#35 odd results with callgrind and KCachegrind

open
nobody
5
2008-05-08
2008-05-08
Brandon Ehle
No

While inspecting a profile, I noticed an area in the call map that didn't appear to be correct. I tracked this down to the way that callgrind appears to handle unique call stacks.

Following up with the reproduction case.

Discussion

  • Brandon Ehle
    Brandon Ehle
    2008-05-08

    Test program

     
    Attachments
  • Brandon Ehle
    Brandon Ehle
    2008-05-08

    Logged In: YES
    user_id=1616
    Originator: YES

    File Added: callgrind.out.17563

     
  • Brandon Ehle
    Brandon Ehle
    2008-05-08

    Callgrind out from the test program

     
    Attachments
  • Logged In: YES
    user_id=621915
    Originator: NO

    I see no obvious bug in the attached result file.
    What did you expect to be different?

    Remember that in a call graph every function appears only
    once, and you get a superposition of all call paths. Callgrind
    collects the exact cost of functions and call arcs between
    functions. This is different from path profiling, where cost is
    attributed to call chains. However, callgrind can do this by
    e.g. running it with "--separate-callers=2". Then, a node in the
    graph actually is a call chain.

     
  • Logged In: NO

    I was more or less expecting --seperate-callers=infinity to be the default, but then combine the samples in the per-function view.

    The area based profile is completely incorrect if you have complex call trees without supplying --seperate-callers. It's incorrect enough that it might even be better to completely disable the area based view when seperate callers is not supplied in the profile.
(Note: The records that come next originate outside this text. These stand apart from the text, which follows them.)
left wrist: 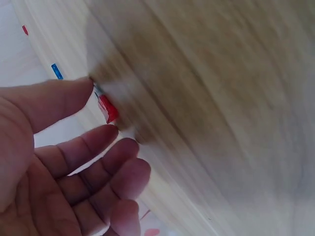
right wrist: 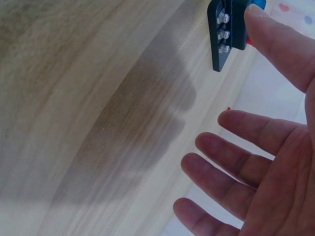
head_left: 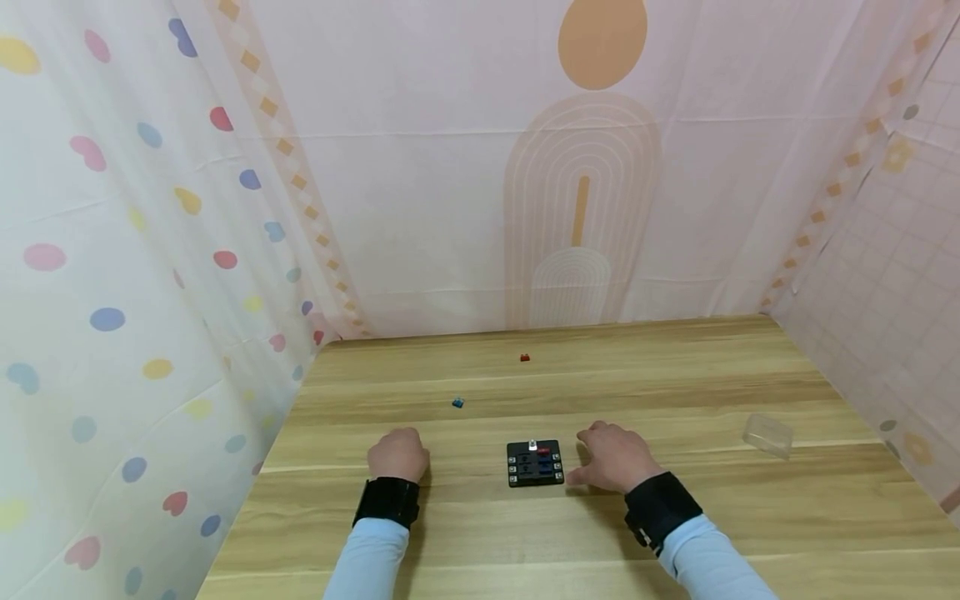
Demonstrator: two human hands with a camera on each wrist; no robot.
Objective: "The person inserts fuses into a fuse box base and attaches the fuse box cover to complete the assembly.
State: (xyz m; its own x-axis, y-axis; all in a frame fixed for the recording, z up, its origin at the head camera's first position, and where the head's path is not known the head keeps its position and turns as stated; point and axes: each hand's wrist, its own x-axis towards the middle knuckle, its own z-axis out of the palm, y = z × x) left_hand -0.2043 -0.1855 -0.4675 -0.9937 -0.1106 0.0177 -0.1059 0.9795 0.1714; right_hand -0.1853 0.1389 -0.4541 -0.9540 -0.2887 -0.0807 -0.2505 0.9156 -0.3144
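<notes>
- From where I stand, the person's left hand pinches a small red piece between thumb and forefinger, low over the tabletop; its other fingers are curled loosely.
- The right hand is wide, fingers spread and holding nothing.
- Between the two hands, nearer the right, sits a black block with screws along both sides and red and blue inserts in its middle.
- The right thumb is just beside the block; I cannot tell whether it touches.
- Beyond the left hand and a bit to its right lies a blue piece.
- Farther out, ahead of the gap between the hands, is another red bit.
- Well to the right of the right hand rests a clear plastic container.
- Black bands circle both wrists over pale blue sleeves.
</notes>
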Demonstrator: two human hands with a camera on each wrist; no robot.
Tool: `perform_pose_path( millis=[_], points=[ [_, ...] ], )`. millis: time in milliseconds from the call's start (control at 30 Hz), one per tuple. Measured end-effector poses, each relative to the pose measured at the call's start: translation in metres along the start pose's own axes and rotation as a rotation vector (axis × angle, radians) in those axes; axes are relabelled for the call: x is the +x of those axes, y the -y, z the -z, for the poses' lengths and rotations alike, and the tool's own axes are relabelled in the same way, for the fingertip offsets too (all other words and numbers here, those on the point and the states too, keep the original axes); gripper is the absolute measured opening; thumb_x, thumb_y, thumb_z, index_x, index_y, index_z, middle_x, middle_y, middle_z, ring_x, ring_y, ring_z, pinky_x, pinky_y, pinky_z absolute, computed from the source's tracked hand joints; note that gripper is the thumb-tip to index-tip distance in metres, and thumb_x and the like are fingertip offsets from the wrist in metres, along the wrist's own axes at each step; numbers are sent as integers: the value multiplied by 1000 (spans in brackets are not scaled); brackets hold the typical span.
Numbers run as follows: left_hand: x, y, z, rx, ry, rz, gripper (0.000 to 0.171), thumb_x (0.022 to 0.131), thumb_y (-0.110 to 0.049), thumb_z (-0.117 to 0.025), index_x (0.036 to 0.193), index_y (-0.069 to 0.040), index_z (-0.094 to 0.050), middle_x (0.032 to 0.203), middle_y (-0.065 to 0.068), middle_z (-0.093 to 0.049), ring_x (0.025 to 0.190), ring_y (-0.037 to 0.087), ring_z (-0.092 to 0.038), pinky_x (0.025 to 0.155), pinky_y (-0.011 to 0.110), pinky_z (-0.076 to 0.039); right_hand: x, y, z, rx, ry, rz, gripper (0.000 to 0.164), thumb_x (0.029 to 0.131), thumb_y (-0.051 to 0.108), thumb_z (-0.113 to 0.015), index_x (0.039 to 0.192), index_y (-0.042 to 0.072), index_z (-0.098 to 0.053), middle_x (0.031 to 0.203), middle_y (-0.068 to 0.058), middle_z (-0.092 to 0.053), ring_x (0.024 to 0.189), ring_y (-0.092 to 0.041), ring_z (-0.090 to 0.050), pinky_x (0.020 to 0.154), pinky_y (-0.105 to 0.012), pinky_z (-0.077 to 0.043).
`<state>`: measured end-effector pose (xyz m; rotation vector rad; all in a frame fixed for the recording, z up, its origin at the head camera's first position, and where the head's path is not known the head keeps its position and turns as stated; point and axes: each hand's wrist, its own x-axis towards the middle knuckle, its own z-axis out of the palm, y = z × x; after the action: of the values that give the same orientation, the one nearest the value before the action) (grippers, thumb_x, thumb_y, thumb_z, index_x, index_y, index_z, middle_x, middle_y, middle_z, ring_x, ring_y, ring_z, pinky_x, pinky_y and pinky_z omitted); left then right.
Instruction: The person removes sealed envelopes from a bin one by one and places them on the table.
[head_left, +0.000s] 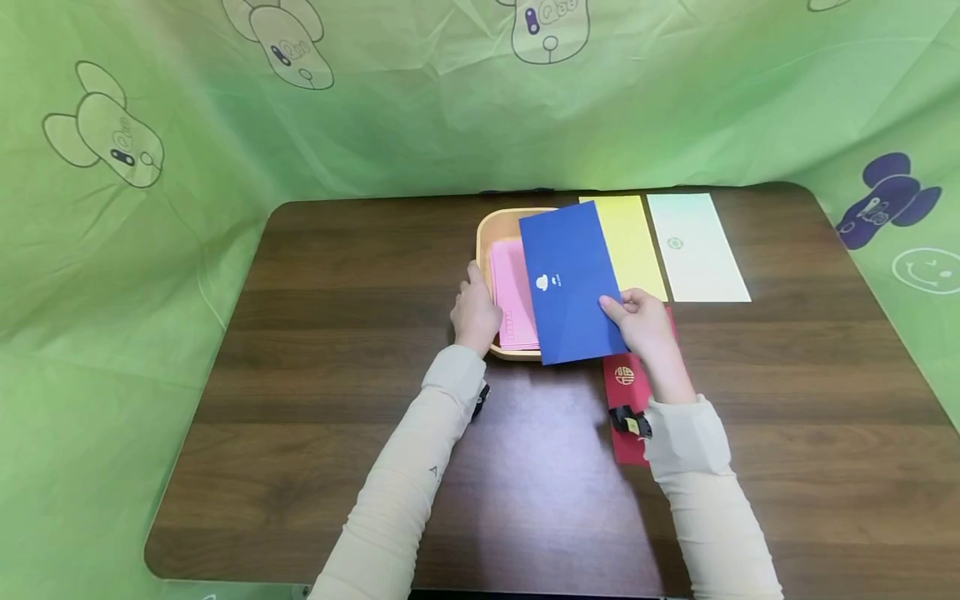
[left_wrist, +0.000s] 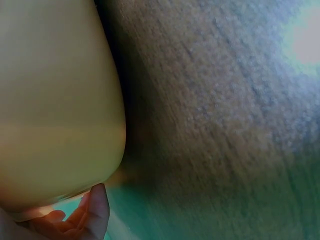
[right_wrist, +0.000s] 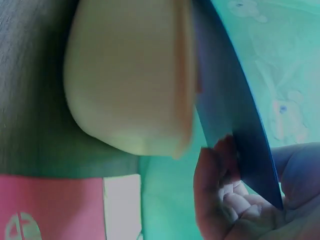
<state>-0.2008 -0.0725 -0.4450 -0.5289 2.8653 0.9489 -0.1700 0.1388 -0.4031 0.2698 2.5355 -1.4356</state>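
Observation:
In the head view my right hand (head_left: 647,323) pinches a blue envelope (head_left: 573,287) by its right edge, thumb on top and fingers beneath. The envelope has a small white print and hangs tilted over the right part of a tan plastic basket (head_left: 491,227). Pink envelopes (head_left: 512,296) lie inside the basket, partly hidden by the blue one. My left hand (head_left: 477,310) grips the basket's left side. In the left wrist view its fingers (left_wrist: 98,207) curl at the basket's wall (left_wrist: 60,110). The right wrist view shows the blue envelope (right_wrist: 227,85) between thumb and fingers.
To the right of the basket lie a yellow envelope (head_left: 630,242) and a pale mint envelope (head_left: 699,250). A red envelope (head_left: 626,387) with gold print lies under my right forearm. The dark wooden table (head_left: 315,375) is bordered by green printed cloth (head_left: 420,117).

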Motion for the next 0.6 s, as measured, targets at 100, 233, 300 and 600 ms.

    The call graph view could probably go either way and make sense (which is why I was suggesting a toggle for it). The same could be said for the per-function statistics (callers / callees / top cost / etc...).

     
  • Logged In: YES
    user_id=621915
    Originator: NO

    > I was more or less expecting --seperate-callers=infinity to be the
    > default, but then combine the samples in the per-function view.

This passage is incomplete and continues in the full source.